* _Brief_: Beginning with the line below that contains "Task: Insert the" and ending with the line that contains "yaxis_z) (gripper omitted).", retype every line exactly. Pictures are not copied.

BEGIN Dataset entries

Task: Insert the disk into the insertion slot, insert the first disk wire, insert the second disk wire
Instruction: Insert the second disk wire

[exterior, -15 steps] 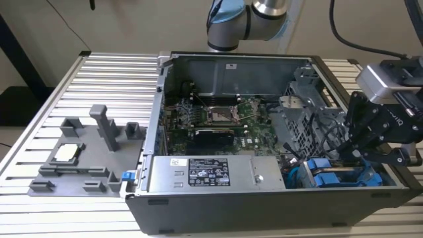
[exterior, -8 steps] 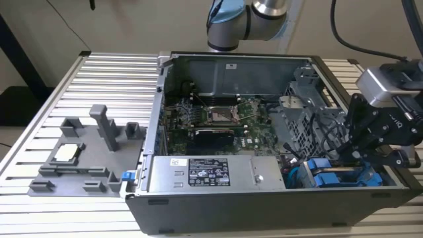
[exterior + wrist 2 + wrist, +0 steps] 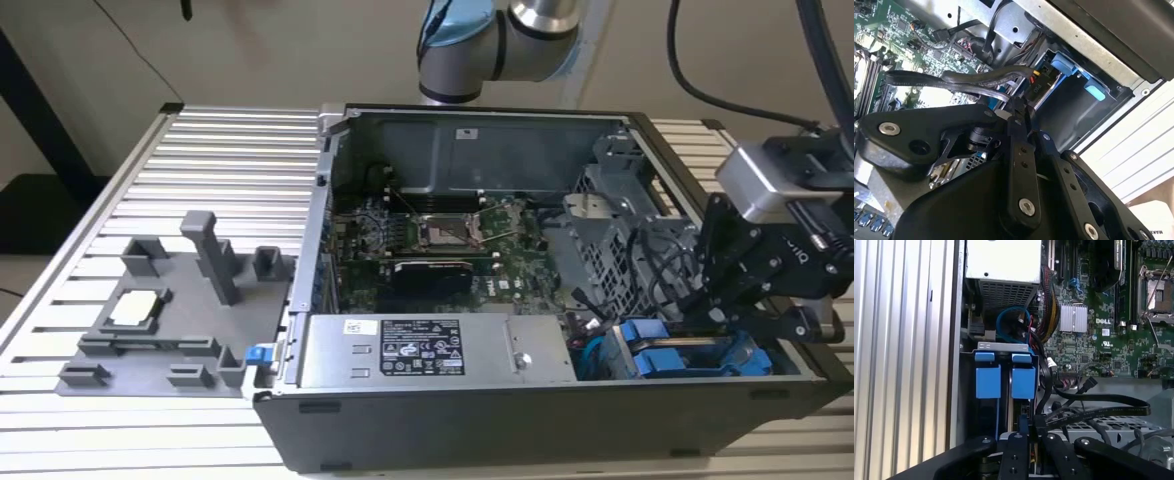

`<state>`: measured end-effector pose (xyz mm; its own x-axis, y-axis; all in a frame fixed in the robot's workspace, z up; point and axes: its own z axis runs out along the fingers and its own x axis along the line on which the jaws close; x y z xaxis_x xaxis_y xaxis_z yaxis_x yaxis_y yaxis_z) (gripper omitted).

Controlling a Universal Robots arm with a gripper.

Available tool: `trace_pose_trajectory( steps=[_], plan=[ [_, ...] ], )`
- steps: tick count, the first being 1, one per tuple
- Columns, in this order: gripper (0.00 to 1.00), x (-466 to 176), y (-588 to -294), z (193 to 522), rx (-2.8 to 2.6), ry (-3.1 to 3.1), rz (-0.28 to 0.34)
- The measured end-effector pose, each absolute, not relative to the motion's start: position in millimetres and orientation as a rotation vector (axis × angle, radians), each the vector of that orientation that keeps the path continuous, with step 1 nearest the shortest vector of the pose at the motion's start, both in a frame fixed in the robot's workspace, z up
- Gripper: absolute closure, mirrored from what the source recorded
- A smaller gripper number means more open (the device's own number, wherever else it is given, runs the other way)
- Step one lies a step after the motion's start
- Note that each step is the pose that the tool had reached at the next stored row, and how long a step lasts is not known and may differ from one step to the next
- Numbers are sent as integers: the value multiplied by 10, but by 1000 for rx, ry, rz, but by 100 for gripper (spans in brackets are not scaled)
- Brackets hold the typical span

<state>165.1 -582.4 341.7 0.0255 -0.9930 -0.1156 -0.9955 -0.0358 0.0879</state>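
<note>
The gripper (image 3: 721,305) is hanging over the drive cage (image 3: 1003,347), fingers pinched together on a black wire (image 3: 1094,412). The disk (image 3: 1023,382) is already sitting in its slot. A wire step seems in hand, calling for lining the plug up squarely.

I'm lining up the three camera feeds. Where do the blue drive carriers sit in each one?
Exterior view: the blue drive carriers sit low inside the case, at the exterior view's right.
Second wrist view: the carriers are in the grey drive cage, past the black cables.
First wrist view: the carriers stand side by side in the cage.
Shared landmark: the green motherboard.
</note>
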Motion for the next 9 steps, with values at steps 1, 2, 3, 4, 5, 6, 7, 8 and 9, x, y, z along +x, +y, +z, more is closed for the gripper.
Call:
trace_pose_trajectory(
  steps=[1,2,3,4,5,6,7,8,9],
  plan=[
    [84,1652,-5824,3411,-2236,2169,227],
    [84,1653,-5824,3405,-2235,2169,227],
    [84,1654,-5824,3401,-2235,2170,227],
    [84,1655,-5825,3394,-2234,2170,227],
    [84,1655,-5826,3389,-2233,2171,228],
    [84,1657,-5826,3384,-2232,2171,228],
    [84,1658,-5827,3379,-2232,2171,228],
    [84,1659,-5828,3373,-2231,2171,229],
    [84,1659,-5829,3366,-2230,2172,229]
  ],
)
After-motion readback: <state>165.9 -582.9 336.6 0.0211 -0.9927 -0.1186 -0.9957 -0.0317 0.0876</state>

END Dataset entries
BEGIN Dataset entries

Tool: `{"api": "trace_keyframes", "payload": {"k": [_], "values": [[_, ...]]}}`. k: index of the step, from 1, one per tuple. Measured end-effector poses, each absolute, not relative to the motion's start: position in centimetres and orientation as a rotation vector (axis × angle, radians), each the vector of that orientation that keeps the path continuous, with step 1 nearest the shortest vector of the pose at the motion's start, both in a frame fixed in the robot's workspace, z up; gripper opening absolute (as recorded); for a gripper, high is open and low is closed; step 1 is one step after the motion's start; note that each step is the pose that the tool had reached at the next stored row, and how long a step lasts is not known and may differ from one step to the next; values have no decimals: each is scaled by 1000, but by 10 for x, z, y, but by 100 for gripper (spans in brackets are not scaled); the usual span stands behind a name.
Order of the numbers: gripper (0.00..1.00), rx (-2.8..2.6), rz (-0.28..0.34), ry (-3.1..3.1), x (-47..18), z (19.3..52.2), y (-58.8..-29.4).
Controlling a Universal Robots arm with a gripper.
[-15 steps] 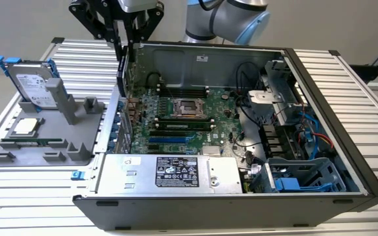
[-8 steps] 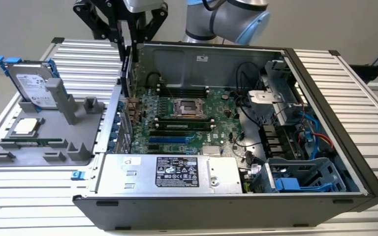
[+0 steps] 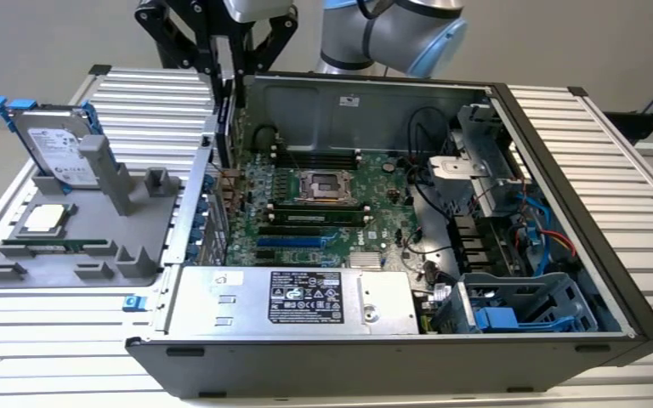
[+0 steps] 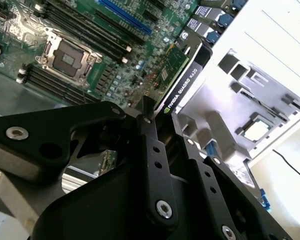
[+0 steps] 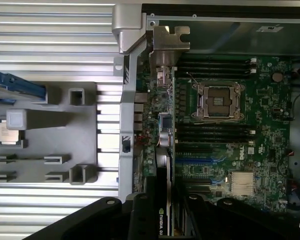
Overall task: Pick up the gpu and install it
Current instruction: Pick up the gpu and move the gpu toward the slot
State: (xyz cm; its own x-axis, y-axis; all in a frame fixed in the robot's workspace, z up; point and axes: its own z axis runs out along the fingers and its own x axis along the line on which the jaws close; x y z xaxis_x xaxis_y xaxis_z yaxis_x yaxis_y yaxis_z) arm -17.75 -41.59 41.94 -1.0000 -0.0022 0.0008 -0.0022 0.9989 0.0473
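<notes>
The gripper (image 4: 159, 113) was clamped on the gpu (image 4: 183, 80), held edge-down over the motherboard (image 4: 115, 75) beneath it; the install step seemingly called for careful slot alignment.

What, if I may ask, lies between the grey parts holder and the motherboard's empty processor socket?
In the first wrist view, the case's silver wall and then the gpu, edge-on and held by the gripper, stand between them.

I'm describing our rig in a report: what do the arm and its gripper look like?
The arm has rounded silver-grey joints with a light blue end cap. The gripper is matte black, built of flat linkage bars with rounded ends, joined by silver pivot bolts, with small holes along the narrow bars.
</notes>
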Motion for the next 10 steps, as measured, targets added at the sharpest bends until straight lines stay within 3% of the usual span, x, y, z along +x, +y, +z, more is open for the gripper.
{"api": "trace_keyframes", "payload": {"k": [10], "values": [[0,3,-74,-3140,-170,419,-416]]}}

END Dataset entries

* _Solution below_:
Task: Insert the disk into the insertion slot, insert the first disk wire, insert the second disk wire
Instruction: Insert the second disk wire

[exterior, -15 steps] 
[exterior, -8 steps] 
[exterior + wrist 2 + wrist, +0 steps] 

`<state>`: measured end-effector pose (xyz mm; its own x-axis, y-axis; all in a frame fixed in the robot's workspace, z up; point and axes: its own z axis runs out along the fingers and its own x axis along the line on which the jaws close; x y z xaxis_x xaxis_y xaxis_z yaxis_x yaxis_y yaxis_z) (gripper omitted).

The response to this exercise is done.